──────── Source records ────────
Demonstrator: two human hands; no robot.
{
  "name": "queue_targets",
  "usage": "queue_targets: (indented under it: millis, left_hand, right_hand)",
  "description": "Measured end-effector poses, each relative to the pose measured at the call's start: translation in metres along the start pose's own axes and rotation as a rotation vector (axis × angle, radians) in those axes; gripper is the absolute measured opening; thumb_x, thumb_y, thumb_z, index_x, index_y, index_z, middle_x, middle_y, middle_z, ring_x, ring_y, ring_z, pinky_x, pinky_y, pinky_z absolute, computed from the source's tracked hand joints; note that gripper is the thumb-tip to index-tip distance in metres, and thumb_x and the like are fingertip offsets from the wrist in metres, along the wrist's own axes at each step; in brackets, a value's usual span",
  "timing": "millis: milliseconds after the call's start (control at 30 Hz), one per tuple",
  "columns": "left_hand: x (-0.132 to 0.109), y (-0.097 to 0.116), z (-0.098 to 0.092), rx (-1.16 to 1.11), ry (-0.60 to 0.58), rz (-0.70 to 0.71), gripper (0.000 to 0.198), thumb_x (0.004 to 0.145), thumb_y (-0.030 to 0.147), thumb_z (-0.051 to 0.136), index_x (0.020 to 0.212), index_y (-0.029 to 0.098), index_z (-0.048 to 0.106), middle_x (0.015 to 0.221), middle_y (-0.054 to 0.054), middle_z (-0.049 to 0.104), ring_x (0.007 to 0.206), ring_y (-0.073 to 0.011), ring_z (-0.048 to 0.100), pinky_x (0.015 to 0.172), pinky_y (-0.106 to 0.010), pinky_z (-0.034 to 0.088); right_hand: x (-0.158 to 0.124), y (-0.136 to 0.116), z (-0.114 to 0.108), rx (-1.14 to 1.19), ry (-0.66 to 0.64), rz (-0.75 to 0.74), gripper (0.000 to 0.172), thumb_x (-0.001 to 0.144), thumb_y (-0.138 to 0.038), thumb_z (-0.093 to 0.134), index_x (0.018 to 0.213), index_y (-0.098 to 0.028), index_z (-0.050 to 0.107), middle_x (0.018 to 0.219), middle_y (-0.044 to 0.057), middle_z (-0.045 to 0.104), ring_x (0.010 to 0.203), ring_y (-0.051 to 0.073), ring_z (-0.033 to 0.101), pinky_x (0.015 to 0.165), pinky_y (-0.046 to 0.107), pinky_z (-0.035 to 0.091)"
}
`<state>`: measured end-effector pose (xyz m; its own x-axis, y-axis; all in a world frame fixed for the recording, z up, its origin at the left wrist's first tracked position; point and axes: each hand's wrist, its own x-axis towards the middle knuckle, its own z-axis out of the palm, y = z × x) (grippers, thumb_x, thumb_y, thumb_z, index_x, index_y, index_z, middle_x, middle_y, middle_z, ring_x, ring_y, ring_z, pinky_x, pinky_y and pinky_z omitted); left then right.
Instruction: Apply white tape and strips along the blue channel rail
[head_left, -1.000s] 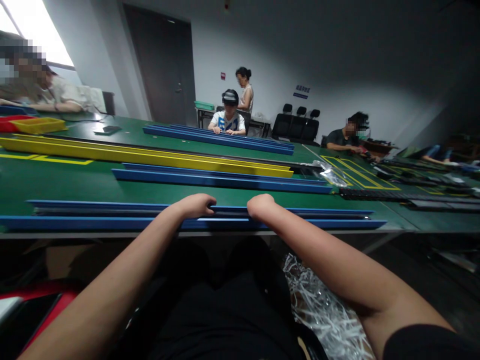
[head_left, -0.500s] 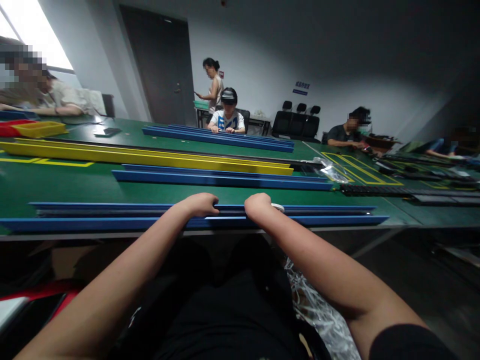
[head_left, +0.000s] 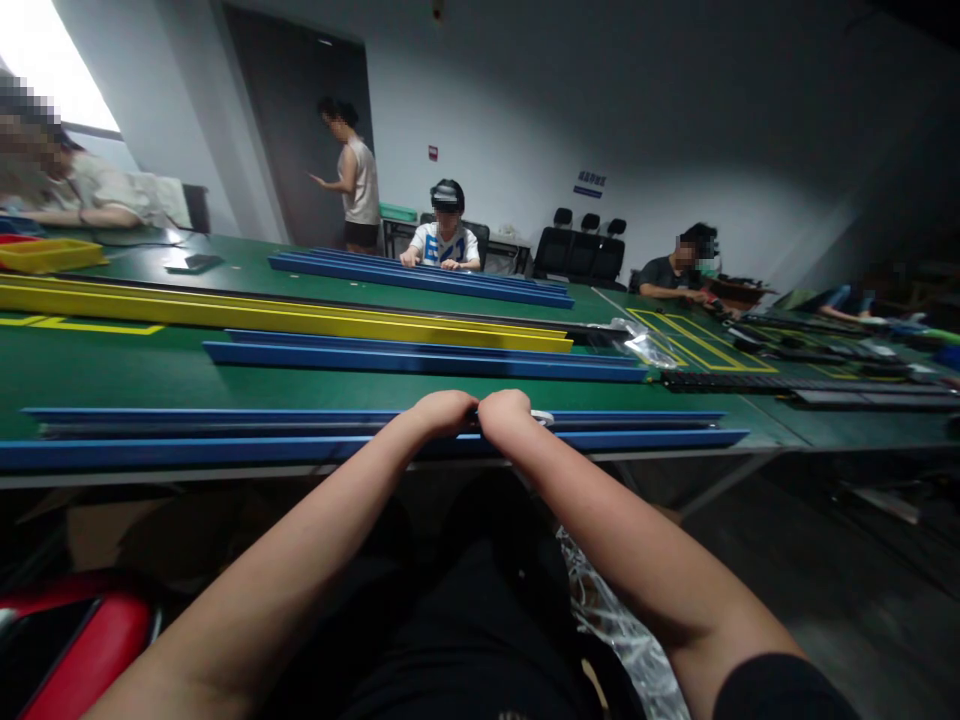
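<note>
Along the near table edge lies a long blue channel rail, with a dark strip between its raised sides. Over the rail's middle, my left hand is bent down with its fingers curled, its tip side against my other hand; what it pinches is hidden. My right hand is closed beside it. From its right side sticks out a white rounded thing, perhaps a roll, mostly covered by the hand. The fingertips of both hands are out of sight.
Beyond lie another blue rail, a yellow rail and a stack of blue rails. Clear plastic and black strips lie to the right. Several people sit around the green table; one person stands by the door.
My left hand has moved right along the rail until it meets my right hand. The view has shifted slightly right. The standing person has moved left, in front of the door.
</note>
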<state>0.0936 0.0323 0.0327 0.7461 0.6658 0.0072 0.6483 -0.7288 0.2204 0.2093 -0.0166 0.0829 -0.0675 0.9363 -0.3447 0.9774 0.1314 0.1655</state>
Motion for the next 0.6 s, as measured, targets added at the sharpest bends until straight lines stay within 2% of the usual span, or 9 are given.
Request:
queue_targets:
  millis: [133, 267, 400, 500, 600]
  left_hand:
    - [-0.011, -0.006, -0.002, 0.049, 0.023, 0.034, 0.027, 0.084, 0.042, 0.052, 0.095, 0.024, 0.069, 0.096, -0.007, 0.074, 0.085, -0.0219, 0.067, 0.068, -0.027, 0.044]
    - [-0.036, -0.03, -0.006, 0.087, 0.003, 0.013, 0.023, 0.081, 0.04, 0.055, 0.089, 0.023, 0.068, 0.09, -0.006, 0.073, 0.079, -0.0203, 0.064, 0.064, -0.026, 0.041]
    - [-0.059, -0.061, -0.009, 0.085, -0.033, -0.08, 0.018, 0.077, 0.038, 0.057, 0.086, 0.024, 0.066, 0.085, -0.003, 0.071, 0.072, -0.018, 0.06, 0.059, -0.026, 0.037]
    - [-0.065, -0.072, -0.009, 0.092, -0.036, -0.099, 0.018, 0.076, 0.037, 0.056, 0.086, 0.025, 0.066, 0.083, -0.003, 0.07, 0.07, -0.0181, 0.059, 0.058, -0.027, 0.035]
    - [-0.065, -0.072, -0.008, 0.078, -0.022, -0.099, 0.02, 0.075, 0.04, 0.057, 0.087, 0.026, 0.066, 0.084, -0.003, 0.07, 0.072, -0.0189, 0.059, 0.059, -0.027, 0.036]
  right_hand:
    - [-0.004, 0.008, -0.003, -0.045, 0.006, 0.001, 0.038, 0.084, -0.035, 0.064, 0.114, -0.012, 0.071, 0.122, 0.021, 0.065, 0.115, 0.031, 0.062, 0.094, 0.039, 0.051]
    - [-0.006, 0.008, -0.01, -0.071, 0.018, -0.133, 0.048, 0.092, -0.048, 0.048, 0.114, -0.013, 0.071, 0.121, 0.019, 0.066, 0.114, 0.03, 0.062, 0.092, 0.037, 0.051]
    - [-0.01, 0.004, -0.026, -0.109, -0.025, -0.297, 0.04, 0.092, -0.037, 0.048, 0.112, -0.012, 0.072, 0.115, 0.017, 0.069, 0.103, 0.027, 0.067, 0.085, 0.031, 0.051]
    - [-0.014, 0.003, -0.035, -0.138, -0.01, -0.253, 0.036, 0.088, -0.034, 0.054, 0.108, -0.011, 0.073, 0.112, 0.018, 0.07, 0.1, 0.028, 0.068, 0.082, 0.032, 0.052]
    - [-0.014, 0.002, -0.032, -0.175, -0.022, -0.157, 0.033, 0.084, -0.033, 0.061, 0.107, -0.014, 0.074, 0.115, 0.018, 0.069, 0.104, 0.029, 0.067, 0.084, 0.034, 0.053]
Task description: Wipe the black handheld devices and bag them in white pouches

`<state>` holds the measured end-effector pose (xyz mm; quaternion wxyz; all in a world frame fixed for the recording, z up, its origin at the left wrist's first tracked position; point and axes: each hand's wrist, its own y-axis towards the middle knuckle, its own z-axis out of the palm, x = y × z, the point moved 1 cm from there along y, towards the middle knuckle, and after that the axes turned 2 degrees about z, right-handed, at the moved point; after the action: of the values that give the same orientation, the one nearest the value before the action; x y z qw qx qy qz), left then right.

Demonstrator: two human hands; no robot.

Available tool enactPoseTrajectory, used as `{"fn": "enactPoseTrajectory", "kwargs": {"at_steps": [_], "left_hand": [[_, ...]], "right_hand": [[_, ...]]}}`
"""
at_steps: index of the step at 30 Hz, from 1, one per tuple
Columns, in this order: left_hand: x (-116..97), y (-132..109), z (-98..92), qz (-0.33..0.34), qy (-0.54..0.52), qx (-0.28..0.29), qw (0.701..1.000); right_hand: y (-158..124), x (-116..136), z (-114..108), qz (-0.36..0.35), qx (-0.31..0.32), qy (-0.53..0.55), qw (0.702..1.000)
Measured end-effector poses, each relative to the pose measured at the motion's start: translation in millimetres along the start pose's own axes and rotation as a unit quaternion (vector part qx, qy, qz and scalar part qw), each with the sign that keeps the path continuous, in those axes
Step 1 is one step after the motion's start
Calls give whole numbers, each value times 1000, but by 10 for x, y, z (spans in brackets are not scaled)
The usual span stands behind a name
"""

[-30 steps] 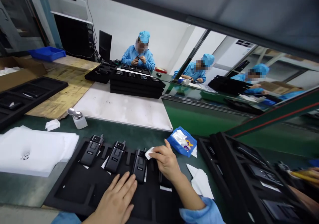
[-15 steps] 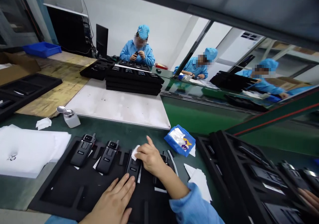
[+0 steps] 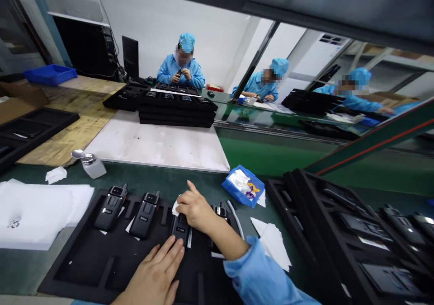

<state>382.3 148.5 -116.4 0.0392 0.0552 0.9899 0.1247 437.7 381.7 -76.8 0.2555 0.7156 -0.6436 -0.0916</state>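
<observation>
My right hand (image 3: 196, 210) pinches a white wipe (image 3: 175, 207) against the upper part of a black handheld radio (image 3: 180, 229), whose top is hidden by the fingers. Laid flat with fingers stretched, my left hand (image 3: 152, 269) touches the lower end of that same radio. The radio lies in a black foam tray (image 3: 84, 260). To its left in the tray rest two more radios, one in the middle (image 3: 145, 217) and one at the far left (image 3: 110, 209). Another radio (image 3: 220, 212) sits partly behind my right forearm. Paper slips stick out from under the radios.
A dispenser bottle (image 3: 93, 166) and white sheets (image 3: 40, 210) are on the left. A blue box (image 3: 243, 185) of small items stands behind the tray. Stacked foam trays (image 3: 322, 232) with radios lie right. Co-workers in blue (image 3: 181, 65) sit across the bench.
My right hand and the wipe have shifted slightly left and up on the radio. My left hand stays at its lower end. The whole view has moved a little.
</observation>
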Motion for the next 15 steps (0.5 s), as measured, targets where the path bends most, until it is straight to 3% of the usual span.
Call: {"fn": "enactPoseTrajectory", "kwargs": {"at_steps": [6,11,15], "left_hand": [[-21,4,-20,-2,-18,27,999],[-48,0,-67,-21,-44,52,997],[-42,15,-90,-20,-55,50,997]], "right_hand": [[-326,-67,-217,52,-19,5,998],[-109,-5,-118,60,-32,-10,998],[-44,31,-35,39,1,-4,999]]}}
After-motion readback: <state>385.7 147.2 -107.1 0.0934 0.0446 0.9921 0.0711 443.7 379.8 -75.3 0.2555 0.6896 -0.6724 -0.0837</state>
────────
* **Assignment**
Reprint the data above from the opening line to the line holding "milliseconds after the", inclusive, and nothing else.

* **Solution**
Demonstrator: two human hands; no robot.
{
  "name": "queue_targets",
  "usage": "queue_targets: (indented under it: millis, left_hand, right_hand)",
  "description": "Measured end-effector poses, each relative to the pose measured at the call's start: translation in metres along the start pose's own axes and rotation as a rotation vector (axis × angle, radians) in those axes; gripper is the absolute measured opening; thumb_x, thumb_y, thumb_z, index_x, index_y, index_z, middle_x, middle_y, middle_z, ring_x, ring_y, ring_z, pinky_x, pinky_y, pinky_z absolute, computed from the source's tracked hand joints; note that gripper is the thumb-tip to index-tip distance in metres, and thumb_x and the like are fingertip offsets from the wrist in metres, along the wrist's own axes at each step; in brackets, a value's usual span",
  "timing": "millis: milliseconds after the call's start (control at 30 Hz), one per tuple",

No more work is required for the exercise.